Data cleaning fixes what's wrong with your existing records (duplicates, invalid emails, formatting errors, outdated entries), while data enrichment adds what's missing (phone numbers, job titles, company size, industry codes). They solve different problems and should be done in a specific order: clean first, then enrich. Enriching dirty data wastes money because you're appending new information to records that may be duplicates or already invalid.
Your CRM data has problems. Some records have invalid emails. Some are duplicates. Some are missing phone numbers or company information. Some are all of the above.
To fix this, you need two different processes: data cleaning and data enrichment. They're often mentioned together, sometimes used interchangeably, but they do fundamentally different things.
- Remove duplicate records
- Fix invalid email addresses
- Standardize formatting
- Delete outdated records
- Correct data entry errors
- Merge related records
- Append phone numbers
- Add job titles
- Fill in company data
- Add industry classification
- Include employee count
- Attach social profiles
Think of it this way: cleaning makes your existing data accurate. Enrichment makes it complete.
Why the Distinction Matters
Companies often jump straight to enrichment because adding data feels like progress. But enriching dirty data creates new problems:
- Wasted money: You're paying to enrich duplicate records. Why enrich the same person twice?
- Compounded errors: You enrich a record for someone who left the company two years ago. Now you have detailed wrong information.
- New duplicates: The enrichment provider matches "John Smith" differently than your existing "J. Smith" record. Now you have two enriched records for the same person.
A company with 100,000 records and 15% duplicates that skips cleaning and pays $0.50 per record for enrichment just spent $7,500 enriching records that should have been merged. And they've made their duplicate problem harder to fix because now the duplicate records have different enrichment data.
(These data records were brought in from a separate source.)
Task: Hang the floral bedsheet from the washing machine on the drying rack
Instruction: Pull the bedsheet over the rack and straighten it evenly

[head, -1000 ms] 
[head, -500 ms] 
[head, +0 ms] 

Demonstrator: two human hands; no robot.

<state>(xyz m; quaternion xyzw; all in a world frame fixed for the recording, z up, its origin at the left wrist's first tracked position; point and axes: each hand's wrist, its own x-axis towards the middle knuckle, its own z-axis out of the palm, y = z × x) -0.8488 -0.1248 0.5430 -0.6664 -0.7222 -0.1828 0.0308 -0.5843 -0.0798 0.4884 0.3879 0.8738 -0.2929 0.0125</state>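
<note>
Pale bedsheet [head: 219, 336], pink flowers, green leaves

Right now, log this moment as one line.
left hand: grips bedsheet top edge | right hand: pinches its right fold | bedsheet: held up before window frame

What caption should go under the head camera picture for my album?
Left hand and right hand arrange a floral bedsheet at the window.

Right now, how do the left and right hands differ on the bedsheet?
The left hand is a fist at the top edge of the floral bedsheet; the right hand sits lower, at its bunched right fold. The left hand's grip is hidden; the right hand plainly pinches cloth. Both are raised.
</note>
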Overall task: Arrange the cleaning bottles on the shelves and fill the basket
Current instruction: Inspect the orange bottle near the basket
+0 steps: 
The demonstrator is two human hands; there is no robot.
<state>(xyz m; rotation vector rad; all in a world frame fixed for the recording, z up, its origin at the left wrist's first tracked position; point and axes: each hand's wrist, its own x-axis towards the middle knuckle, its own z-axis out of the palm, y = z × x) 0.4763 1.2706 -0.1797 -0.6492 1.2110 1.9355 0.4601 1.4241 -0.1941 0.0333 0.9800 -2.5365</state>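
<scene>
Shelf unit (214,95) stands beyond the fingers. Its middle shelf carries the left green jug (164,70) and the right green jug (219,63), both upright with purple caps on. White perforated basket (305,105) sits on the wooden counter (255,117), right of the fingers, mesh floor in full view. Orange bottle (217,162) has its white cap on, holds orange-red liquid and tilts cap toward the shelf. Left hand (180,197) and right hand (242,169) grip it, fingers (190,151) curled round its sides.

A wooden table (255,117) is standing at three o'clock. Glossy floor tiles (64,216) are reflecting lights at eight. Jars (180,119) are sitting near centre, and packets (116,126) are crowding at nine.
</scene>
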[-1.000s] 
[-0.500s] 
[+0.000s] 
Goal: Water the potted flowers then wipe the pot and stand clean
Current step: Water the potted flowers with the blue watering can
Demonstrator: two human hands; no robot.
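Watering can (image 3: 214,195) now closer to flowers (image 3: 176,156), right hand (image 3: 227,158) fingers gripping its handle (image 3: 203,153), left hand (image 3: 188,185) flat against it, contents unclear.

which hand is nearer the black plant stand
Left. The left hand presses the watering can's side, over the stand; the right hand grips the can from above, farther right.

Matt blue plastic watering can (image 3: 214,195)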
The Right Order: Clean First, Then Enrich
For most databases, the correct sequence is:
Find and merge duplicate records
Remove invalid emails, fix formatting
Archive or delete stale records
Add missing information
This order ensures you're only enriching records that are worth keeping, and you're not creating new problems in the process.
What Each Process Actually Does
Data Cleaning in Detail
Deduplication identifies records that represent the same person or company. This isn't always obvious. "Acme Corporation" and "ACME Corp" are the same company. "Robert Johnson" and "Bob Johnson" might be the same person. Good deduplication uses fuzzy matching to catch these variations.
Validation checks whether data is correct. Email validation confirms addresses are deliverable. Phone validation checks for proper formatting and valid area codes. Address validation ensures locations exist.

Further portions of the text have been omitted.